**WHAT YOU SHOULD DO**
Leave out every picture, then transcribe the rest of the listing exactly.

DATA BLOCK: Begin

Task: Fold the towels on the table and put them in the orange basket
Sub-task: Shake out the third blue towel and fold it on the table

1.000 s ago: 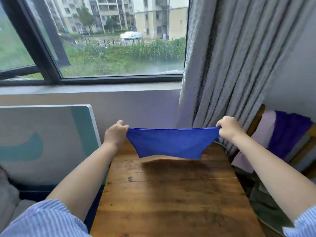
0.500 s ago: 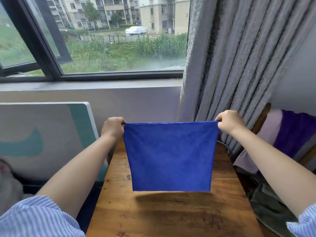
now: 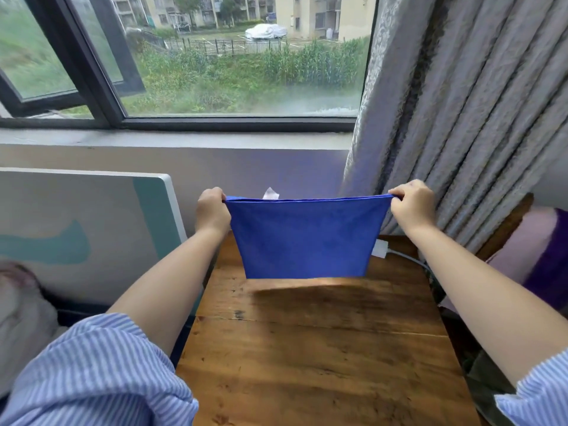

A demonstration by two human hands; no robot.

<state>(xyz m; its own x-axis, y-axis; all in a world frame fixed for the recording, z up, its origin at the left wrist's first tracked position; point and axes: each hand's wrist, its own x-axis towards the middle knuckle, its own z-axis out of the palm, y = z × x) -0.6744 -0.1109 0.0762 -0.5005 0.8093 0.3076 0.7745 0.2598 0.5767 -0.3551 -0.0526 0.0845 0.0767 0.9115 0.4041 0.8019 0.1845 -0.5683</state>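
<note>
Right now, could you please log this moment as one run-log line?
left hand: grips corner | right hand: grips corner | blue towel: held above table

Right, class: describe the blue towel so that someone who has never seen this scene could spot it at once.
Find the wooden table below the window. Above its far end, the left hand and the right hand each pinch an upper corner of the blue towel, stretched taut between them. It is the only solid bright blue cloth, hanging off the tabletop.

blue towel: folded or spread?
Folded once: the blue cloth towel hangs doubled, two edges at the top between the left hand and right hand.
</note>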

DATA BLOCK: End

**ANSWER TO THIS TASK**
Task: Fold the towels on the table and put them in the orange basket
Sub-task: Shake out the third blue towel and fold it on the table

1.000 s ago: 
0.500 s ago: 
now: 

A demonstration by two human hands; no robot.

<state>(xyz m; its own x-axis, y-axis; all in a world frame fixed for the recording, z up, its origin at the left wrist's first tracked position; point and axes: each hand's wrist, its own x-axis towards the middle knuckle, its own z-axis out of the palm, y = z × x) -0.6744 -0.1109 0.0762 -0.5005 0.8093 0.3076 0.7745 0.2598 0.5767 -0.3551 -0.0526 0.0845 0.0767 0.9115 0.4041 0.8019 0.1845 -0.5683</state>
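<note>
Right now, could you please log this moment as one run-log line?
left hand: grips corner | right hand: grips corner | blue towel: held above table

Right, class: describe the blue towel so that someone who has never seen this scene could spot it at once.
Find the wooden table below the window. Above its far end, the left hand and the right hand each pinch an upper corner of the blue towel, stretched taut between them. It is the only solid bright blue cloth, hanging off the tabletop.

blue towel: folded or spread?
Folded once: the blue cloth towel hangs doubled, two edges at the top between the left hand and right hand.
</note>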

This answer is complete.